溜めが短い分、多少威力は落ちるが人を消し飛ばすには十分だ。
絶望の光が放たれる。
その筈だった。
『ドラゴンの急所は心臓だ。他の部位は、魔力が続く限り再生できる』
どこからか、死んだ筈のレギンの声が聞こえた。
思わずティアマトは攻撃を止め、周囲に目を向ける。
『極端な話、心臓だけ摘出してもドラゴンは生きていけるんだ』
『どこだ…! どこに居る!』
『でも、その場合、心臓を摘出した残りの部分はどうなるんだろうな?』
錯乱したようにレギンの姿を探すティアマトに、レギンは淡々と言葉を続ける。
『例えば、取り除いた心臓と、心臓だけ失った肉体がそこに在ったとして、傍から見てどっちが本体か何て分からねえよな?』
『!』
ティアマトはようやくレギンの居場所に気付いた。
体内だ。
レギンの声は、ティアマトの体の中から聞こえている。
『ま、さか…』
『お前が殺したのは、俺の抜け殻だ。
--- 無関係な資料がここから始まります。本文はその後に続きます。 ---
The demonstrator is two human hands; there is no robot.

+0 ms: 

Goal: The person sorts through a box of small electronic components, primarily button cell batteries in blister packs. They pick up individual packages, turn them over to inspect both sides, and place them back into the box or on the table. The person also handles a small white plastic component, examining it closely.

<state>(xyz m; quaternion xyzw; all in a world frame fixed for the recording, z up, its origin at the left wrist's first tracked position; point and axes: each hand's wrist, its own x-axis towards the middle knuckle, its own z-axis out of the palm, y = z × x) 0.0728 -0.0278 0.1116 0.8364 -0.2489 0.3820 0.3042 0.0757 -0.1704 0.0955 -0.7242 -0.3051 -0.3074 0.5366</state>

心臓は武具の中に混ぜて、お前に放った」
武具の一つに埋め込まれた心臓は、ティアマトの水銀の肉体に取り込まれた。
しかし他の武具と違って意思を持つそれは、そのままティアマトの内部を進み、深部へと到達する。
『俺の勝ちだ、ティアマト』
黄金の槍が、ティアマトの心臓を穿った。